1. You catch more flies with honey than you do with vinegar.
Any time I whine about school, work, or life, my Dad always responds with this quote. It is very similar to taking the high road in any situation. Whenever you need something, try to be super nice to whoever is keeping it from you. It is hard to resist someone who is genuinely nice to you and if you don’t get your way, you will get something close to it, or even better!
2. Like a kidney stone, this too shall pass.
So, if being nice to people didn’t get you your way and now you are in a sucky situation, this lesson reminds you that it’ll be over someday. This is in the Yoga Sutra’s as well. Not in the same words, but you get the gist. Everything comes to an end. Whether it is something you are truly enjoying or hating, there is always an end. It may not be in sight – but it is there. I joke about this in class when we are in a difficult or uncomfortable posture as I challenge the class to relax into the posture to be able to stand it for however long we are there. We don’t always get a choice in how long we must endure something; so, make the most of it because it will come to an end.
3. Growing older is mandatory, growing up is optional.
My father sometimes acts like a giant man-child. It can be obnoxious at times, but other times it has led to laughing uncontrollably and the most amazing adventures. I drive my boyfriend crazy when I insist that going the way not on the GPS will lead to an adventure. There is no “lost”, only adventures. But he has taught me that there is no reason to take everything so seriously. It is important to make the most out of every situation, because having fun is way better than not having fun. Which leads me to the next lesson…
4. Stop and smell the roses.
My Dad has taught me to stop and smell the roses both literally and figuratively. When we go on walks through the neighborhood, we do stop and smell the roses (they smell really good, btw). This appreciation for the little things in life has shown me that the end result isn’t as important as the journey. Which could be said for yoga too. There isn’t really an end point in yoga. Maybe if you set a goal (free-standing handstand anyone??) the end point would be when you achieved it. Except as a yogi, you inevitably have another goal that you’re already working on. I explain my non-4.0 GPA in college with this. It’s super cool that I received a fancy paper after four years, but the more memorable was the in between. Like staying up late with my roommates so we could watch every N’SYNC video (ok, I made them watch) or watching Stomp the Yard a million times just because. If you don’t value or make time for the middle part like smelling the roses, then you won’t have much to show for at the end of your journey.

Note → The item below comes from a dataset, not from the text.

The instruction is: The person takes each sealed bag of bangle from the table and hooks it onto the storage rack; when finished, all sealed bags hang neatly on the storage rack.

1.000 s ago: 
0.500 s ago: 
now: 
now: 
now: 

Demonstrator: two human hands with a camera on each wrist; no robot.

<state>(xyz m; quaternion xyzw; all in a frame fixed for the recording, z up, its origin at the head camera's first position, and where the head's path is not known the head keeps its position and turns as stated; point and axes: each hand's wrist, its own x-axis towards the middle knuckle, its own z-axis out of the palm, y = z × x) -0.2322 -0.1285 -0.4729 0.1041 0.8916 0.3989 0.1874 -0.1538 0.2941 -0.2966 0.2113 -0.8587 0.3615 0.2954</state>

5. The most important lesson of all: act like you know what you are doing, and people will believe you.
You will need some knowledge in the subject area to really pull this off, but if you say anything with conviction, the other person (or group if you’re that daring) will believe you. Also, make sure that what you’re saying makes some sense, or they’ll be on to your game instantly. Acting like your confident, even when you’re not, will lead others to believe you are, and then maybe you will find your own confidence as a side effect. The best part is when I pull this on my Dad. Nothing like having the tables turned on you!
Hope you have a wonderful Father’s Day celebrating what your Dad’s have taught you, whether or not they’re still here.